→ Exercise: Nothing is needed except the lines below that run from the one with "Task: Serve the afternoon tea" through the one with "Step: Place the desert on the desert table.", repeated exactly.

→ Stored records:
══════════

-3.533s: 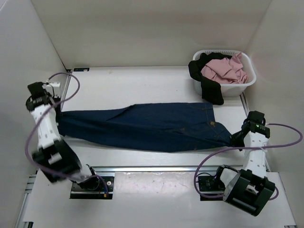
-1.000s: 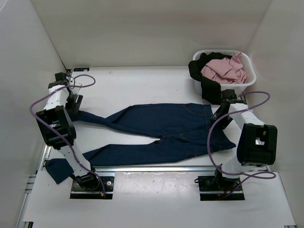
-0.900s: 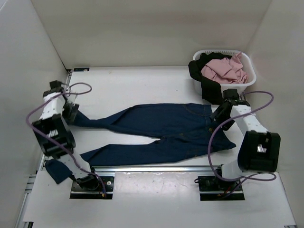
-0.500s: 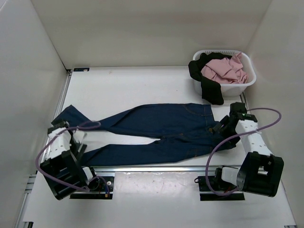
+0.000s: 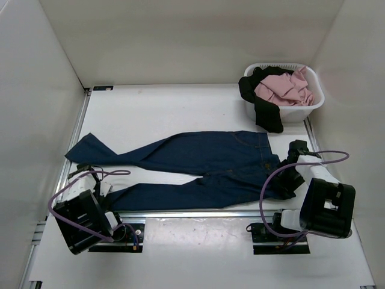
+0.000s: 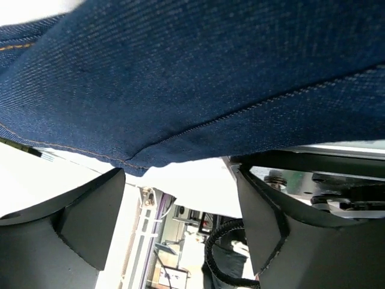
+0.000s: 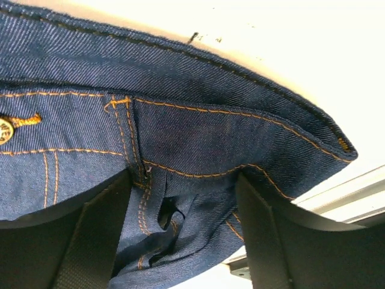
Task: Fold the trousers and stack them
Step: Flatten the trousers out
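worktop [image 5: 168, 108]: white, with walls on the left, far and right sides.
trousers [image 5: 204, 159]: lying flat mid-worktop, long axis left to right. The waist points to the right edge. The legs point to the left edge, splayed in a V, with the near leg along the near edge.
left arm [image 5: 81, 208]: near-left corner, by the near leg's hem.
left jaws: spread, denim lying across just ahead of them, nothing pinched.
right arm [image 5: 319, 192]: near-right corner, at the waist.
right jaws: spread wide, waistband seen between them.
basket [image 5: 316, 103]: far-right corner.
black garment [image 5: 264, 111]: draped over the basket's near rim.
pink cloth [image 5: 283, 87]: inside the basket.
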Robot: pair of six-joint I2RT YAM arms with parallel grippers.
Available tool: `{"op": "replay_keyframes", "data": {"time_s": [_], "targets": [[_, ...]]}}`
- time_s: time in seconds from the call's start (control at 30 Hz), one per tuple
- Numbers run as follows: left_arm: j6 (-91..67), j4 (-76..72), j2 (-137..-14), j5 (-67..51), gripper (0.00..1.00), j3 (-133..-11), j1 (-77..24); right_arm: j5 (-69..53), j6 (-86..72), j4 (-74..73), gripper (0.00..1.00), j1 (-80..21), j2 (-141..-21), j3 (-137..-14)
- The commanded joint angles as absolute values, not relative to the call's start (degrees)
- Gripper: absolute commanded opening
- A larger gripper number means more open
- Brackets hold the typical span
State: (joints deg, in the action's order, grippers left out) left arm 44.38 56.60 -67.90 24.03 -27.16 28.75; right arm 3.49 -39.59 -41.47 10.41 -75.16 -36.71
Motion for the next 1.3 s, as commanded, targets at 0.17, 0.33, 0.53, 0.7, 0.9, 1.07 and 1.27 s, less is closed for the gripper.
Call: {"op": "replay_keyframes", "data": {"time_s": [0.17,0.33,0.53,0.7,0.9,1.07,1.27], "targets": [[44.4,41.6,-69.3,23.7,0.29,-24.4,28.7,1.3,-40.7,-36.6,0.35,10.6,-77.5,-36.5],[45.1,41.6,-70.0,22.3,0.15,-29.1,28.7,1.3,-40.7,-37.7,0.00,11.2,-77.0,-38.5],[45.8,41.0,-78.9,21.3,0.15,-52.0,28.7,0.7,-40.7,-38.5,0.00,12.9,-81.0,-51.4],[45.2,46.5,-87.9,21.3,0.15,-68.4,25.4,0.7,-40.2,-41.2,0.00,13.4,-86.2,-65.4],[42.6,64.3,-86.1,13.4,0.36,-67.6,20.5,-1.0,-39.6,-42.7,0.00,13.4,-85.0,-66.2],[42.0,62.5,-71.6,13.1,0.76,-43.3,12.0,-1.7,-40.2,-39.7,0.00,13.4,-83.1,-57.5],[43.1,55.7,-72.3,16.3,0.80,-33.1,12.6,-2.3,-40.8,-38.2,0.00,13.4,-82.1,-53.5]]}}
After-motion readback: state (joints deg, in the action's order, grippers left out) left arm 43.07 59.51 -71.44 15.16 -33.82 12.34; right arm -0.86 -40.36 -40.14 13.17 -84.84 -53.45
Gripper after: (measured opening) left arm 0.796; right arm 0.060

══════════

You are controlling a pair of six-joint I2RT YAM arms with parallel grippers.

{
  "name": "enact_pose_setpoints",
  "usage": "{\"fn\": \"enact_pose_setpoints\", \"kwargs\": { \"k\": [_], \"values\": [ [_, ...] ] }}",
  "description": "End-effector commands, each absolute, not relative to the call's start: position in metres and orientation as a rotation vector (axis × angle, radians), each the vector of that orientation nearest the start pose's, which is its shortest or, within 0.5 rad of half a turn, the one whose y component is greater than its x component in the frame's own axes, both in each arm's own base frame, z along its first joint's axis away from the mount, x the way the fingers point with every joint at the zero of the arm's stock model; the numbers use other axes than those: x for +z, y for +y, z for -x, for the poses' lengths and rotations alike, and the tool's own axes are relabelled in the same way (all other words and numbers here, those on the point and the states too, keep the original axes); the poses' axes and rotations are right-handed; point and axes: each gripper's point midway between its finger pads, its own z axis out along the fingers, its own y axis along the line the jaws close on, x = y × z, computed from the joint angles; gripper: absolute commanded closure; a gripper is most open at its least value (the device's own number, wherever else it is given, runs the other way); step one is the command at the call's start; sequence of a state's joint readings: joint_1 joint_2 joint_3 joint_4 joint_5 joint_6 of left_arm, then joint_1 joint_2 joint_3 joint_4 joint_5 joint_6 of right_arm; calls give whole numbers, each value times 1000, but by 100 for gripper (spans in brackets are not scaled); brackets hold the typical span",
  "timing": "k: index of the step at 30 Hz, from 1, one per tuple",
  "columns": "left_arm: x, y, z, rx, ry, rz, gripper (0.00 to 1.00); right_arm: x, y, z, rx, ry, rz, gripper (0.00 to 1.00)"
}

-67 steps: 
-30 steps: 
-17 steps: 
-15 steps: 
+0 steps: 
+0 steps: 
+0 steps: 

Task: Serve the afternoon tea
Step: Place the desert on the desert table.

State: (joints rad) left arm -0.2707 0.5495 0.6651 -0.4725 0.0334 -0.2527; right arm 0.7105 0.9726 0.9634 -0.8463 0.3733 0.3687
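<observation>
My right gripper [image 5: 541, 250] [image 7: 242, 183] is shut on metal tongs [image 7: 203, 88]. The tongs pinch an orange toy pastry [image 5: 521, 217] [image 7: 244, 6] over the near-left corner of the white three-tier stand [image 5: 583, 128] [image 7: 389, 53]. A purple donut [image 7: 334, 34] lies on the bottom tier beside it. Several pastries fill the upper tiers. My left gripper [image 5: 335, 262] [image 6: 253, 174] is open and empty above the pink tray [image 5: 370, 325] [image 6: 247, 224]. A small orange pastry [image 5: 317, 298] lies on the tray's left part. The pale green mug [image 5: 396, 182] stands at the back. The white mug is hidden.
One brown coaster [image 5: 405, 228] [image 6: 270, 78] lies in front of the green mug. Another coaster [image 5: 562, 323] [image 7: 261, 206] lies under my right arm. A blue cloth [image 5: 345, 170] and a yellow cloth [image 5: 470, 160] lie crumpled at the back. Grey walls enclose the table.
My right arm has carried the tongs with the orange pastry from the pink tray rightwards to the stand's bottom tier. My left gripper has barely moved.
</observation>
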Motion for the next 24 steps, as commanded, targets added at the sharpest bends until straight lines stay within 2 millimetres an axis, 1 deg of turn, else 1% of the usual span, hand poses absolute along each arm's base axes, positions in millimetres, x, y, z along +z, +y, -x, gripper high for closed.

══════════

→ Response to this task:
Task: Serve the afternoon tea
Step: Place the desert on the desert table.

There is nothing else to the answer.